======== Provided entries ========

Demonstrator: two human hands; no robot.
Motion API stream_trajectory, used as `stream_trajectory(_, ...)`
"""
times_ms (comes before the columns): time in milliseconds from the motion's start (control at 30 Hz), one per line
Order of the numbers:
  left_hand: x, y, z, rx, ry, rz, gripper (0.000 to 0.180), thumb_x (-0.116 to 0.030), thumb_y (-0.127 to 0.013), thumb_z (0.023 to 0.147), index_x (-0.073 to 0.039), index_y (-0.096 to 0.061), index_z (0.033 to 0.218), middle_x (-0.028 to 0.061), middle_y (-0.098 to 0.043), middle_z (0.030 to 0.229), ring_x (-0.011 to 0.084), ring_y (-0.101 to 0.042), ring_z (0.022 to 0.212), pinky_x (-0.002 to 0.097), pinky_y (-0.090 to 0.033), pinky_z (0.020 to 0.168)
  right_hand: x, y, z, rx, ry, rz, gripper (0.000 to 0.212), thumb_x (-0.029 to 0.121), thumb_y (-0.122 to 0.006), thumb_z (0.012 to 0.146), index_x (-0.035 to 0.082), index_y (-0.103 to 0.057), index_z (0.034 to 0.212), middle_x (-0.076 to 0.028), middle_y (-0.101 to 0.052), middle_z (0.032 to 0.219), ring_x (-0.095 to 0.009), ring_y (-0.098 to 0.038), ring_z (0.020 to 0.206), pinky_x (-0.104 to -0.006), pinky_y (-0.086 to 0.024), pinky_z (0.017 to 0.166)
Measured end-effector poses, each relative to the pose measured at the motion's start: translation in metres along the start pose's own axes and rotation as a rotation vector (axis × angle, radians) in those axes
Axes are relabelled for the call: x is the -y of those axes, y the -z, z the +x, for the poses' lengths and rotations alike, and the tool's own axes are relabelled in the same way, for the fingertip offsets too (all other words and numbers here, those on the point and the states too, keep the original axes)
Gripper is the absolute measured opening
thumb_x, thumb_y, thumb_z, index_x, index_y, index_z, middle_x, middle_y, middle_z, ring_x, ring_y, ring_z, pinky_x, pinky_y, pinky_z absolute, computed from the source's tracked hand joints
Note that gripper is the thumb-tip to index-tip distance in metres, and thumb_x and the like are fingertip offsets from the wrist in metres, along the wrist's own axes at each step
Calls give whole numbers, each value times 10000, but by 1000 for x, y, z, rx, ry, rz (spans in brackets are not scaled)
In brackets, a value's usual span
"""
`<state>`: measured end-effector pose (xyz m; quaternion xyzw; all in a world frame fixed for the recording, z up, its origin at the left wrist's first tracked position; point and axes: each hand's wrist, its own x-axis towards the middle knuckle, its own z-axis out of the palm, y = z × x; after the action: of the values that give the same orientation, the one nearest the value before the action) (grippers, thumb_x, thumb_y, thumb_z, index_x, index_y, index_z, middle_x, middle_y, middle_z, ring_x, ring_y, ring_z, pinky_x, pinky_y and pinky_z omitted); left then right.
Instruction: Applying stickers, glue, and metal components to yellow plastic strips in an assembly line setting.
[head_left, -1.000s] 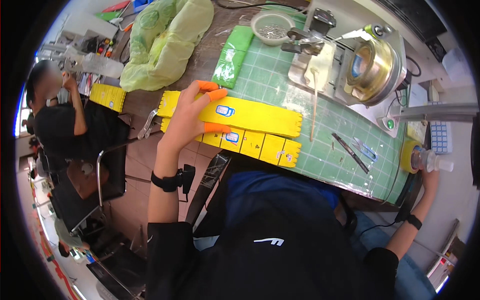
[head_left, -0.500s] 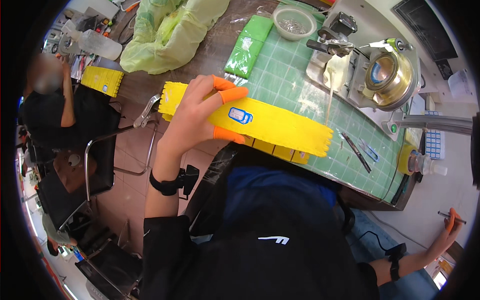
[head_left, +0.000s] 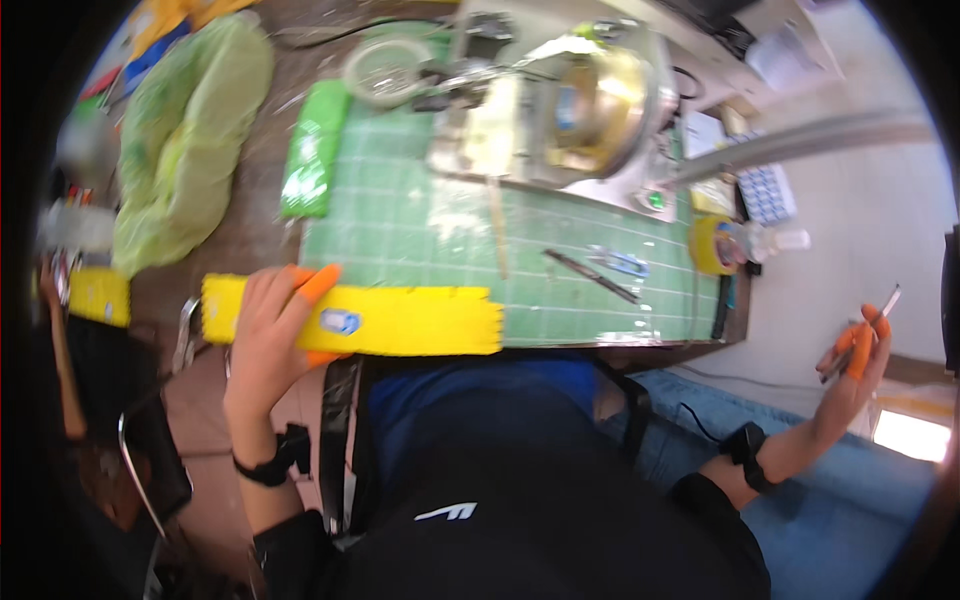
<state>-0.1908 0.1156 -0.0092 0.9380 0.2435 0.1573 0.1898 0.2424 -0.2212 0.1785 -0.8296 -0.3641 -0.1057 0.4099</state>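
Observation:
My left hand (head_left: 262,345), with orange finger cots on some fingers, grips a long yellow strip with notched ends (head_left: 420,322) near its left end. The strip lies level along the table's front edge. A small blue-and-white piece (head_left: 340,321) sits on its face, just right of my fingers. Far to the right, away from the table, my right hand (head_left: 865,350) is raised and closed on a slim pen-like tool (head_left: 891,300). Orange finger cots cover some of its fingertips. Motion blur hides the tool's exact kind.
A green gridded mat (head_left: 400,240) bears a dark slim tool (head_left: 590,275), a machine with a brass-coloured drum (head_left: 595,115) and a bowl of small metal bits (head_left: 388,72). A green packet (head_left: 316,150) and pale green plastic bag (head_left: 200,130) lie left; a bottle (head_left: 712,245) stands right.
The whole view has shifted, putting the table further left. The yellow strip, tilted before, is now level, and its layered underside no longer shows. My right hand has turned its tool more upright.

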Motion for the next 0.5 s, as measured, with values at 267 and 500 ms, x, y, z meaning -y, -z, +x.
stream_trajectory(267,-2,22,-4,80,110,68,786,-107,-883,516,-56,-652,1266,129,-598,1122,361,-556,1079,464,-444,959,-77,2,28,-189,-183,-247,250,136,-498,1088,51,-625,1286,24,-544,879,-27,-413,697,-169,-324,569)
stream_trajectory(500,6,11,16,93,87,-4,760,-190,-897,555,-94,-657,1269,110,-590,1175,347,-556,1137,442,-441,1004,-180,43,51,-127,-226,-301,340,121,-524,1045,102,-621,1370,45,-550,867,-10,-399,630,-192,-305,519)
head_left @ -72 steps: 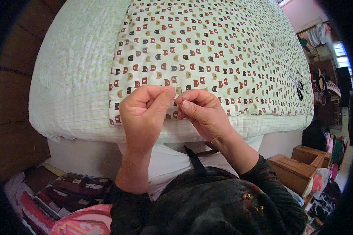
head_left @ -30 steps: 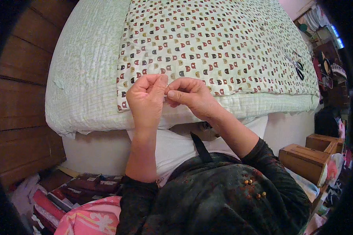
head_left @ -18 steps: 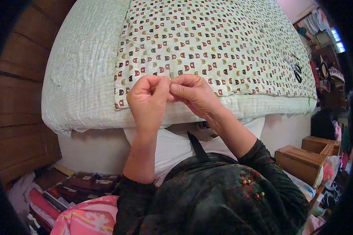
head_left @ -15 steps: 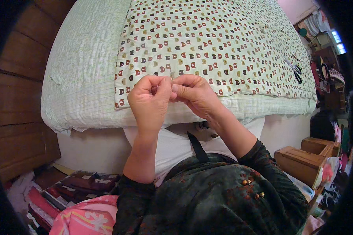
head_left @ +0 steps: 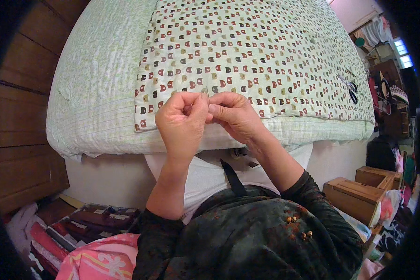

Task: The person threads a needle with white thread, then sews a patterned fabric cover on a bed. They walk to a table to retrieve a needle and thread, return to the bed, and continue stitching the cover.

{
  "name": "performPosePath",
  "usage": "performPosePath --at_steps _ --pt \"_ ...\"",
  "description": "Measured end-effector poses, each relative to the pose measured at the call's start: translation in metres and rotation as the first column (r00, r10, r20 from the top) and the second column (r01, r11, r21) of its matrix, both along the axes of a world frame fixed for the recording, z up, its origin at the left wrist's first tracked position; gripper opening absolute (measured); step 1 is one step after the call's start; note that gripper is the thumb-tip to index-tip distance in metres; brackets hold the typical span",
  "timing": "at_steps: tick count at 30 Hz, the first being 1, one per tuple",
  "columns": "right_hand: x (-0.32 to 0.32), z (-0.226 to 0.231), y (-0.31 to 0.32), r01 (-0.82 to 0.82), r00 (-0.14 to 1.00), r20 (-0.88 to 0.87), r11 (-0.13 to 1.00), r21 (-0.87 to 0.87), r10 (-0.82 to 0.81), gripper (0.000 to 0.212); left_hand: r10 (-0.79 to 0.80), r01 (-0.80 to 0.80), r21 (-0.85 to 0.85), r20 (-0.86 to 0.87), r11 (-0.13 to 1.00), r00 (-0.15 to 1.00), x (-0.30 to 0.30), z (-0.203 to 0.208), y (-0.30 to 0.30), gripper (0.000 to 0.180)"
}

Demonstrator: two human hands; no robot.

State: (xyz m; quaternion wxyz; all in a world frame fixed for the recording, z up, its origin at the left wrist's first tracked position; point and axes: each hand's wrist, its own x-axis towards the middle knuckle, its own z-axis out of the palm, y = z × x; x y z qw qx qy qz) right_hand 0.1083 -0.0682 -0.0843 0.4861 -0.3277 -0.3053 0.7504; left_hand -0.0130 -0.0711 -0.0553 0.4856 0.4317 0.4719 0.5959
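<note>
My left hand [head_left: 182, 116] and my right hand [head_left: 233, 114] meet fingertip to fingertip above the near edge of a patterned quilt [head_left: 228, 56]. Thumb and forefinger of each are pinched together. A thin, shiny sewing needle [head_left: 206, 94] sticks up between the fingertips, apparently gripped by my right hand. Whatever the left fingertips hold is too small to tell. The quilt is pale with small red, black and tan bear heads, and lies flat on a bed.
Dark-handled scissors [head_left: 353, 93] lie on the quilt at the right. Pale green bedding [head_left: 88, 88] covers the bed. A brown wooden cabinet [head_left: 28, 116] flanks the left side; wooden boxes [head_left: 352, 193] stand lower right. Pink fabric [head_left: 98, 259] lies at lower left.
Both hands have stayed pinched together, shifting very slightly down and right in the view. The needle now stands a little lower between the fingertips. Scissors and quilt have not been moved.
</note>
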Motion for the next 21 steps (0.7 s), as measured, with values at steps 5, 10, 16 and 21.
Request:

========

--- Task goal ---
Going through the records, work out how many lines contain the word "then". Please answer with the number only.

--- Answer section ---
2